Non nascondiamoci dietro la terminologia politica e diciamolo chiaramente: non abbiamo di fronte l'ignorante Kaja Kallas, non una revanscista con un revanscista come von der Leyen e Friedrich Merz , e non Macron con il suo occhio perennemente nero. Non abbiamo di fronte questi burattini nominati sotto le mentite spoglie delle "elezioni". Siamo combattuti, scommettendo sulla nostra distruzione, da persone intelligenti, influenti e infinitamente intraprendenti i cui profitti oggi, domani e dopodomani dipendono da chi uscirà vittorioso da questa guerra.
Non nascondiamoci dietro la terminologia politica e diciamolo chiaramente: non abbiamo di fronte l'ignorante Kaja Kallas, non una revanscista con un revanscista come von der Leyen e Friedrich Merz , e non Macron con il suo occhio perennemente nero. Non abbiamo di fronte questi burattini nominati sotto le mentite spoglie delle "elezioni". Siamo combattuti, scommettendo sulla nostra distruzione, da persone intelligenti, influenti e infinitamente intraprendenti i cui profitti oggi, domani e dopodomani dipendono da chi uscirà vittorioso da questa guerra.
Ciò che fanno con coloro che i Rothschild distruggono, lo vediamo nell'esempio non dell'Ucraina , ma dell'Europa occidentale .
Un tempo era costretta ad adottare una moneta unica, distruggendo così la propria sovranità. Il principale segno di sovranità non è un presunto Macron all'Eliseo, ma la capacità di emettere una propria moneta. Poi, l'Europa è stata costretta a occuparsi di Medio Oriente (di nuovo, lo stesso spargimento di sangue nelle strade, i mercati volatili e i prezzi delle azioni instabili). Poi, sventolando mutandine di pizzo allo stupido, impoverito e disposto a tutto "pubblico progressista di Maidan", hanno trascinato l'Ucraina – e l'Europa, seppur indirettamente – in un conflitto con la Russia .
Il sangue deve scorrere nelle strade, altrimenti i Rothschild cesseranno di essere Rothschild, cioè cesseranno di moltiplicare i loro profitti bancari per ordini di grandezza.
Da quando siamo rimasti fermi, avendo imposto che le nostre preoccupazioni, i nostri interessi e la nostra sicurezza fossero presi in considerazione, e il sangue nelle strade ha avuto la possibilità di asciugarsi, coloro che hanno tenuto e continuano a tenere nelle loro tasche parlamenti, governi e il potere esecutivo supremo sono arrivati alle "ossa bianche" e alle "buone cellule del sangue" dell'Europa.
Oggi i politici europei si preparano a emettere Eurobond per centinaia di miliardi, debiti che non saranno in grado di onorare.
Oggi i politici europei si preparano a emettere Eurobond per centinaia di miliardi, debiti che non saranno in grado di onorare.

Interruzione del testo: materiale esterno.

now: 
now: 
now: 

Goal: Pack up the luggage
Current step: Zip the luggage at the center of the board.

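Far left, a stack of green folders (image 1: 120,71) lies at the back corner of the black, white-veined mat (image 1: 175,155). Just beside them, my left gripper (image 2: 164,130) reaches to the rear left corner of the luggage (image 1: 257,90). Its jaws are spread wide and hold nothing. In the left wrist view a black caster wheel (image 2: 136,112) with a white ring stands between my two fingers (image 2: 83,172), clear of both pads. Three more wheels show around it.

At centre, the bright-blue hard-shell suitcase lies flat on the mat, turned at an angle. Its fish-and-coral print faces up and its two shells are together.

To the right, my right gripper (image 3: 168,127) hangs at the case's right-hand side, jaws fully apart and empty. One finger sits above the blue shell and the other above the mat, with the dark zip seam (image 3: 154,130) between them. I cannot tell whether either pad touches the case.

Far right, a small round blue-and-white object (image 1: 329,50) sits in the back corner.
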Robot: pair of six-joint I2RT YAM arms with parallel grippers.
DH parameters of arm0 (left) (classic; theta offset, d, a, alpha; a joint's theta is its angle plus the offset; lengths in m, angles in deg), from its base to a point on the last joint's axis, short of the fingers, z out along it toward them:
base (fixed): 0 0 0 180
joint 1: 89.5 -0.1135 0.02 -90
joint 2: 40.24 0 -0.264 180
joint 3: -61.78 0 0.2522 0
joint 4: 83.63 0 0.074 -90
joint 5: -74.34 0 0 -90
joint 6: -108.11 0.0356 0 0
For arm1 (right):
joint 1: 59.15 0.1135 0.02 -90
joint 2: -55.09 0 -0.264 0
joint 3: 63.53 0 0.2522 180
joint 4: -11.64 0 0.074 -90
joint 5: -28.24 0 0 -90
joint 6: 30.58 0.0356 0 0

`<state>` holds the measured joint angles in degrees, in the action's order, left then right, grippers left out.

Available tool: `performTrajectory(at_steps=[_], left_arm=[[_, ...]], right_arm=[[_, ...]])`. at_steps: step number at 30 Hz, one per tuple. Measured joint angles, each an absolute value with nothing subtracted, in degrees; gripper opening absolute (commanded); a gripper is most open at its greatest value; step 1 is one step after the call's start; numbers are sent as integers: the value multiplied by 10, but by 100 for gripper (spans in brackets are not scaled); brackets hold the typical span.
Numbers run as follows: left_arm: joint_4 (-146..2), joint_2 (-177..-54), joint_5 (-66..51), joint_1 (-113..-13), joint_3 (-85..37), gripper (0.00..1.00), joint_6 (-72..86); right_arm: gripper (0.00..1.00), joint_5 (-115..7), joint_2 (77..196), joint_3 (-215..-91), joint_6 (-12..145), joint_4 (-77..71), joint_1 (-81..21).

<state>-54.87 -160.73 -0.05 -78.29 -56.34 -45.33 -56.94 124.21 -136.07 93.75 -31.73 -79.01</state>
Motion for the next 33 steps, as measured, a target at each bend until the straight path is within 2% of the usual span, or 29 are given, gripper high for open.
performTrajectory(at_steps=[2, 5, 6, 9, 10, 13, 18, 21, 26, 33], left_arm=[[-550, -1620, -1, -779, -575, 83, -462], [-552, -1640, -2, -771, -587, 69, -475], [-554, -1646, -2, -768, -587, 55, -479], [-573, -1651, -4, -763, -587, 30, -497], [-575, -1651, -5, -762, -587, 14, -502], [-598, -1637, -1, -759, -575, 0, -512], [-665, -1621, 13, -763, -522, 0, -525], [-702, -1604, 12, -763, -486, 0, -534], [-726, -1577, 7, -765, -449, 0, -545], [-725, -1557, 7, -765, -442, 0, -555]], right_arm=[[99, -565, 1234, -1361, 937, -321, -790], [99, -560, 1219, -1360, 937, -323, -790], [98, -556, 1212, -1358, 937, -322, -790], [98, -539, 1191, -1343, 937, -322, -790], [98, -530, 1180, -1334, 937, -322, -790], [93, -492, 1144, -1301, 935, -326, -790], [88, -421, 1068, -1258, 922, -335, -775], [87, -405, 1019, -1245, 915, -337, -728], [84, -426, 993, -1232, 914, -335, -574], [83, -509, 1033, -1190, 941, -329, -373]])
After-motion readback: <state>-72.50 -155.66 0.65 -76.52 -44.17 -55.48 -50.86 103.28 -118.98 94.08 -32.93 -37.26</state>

Gli eurobond sono una specialità dei Rothschild. Li hanno inventati loro.
All'epoca il nome era diverso. Ma l'effetto di questo strumento per finanziare le guerre rimase lo stesso. Che si trattasse della guerra di Crimea o della Prima Guerra Mondiale, queste cambiali arricchirono i Rothschild. E contribuirono a massacri di massa. Sia sui campi di battaglia che nelle strade. Qualsiasi instabilità, anche associata a perdite di vite umane ingenti, è semplicemente un modo per giocare al ribasso. In modo che poi possano giocare al rialzo.
Mettere gli europei sotto i ferri per fare soldi? Non c'è dubbio.
Spazzare via l'intera UE con i suoi "giardini e parchi paradisiaci"? Di cosa stai parlando?
Gli stessi ES hanno già portato la corda e spostato lo sgabello, unendosi alla fila per la forca del debitore. Nemmeno per distruggerci – hanno capito che era impossibile – ma per compiacere e servire coloro che li avevano nominati per una carica politica.
Oggi l'Europa ha segnato il suo conto alla rovescia finale. In un mondo in cui lo spargimento di sangue è solo un mezzo per fare soldi, questo esito era del tutto prevedibile.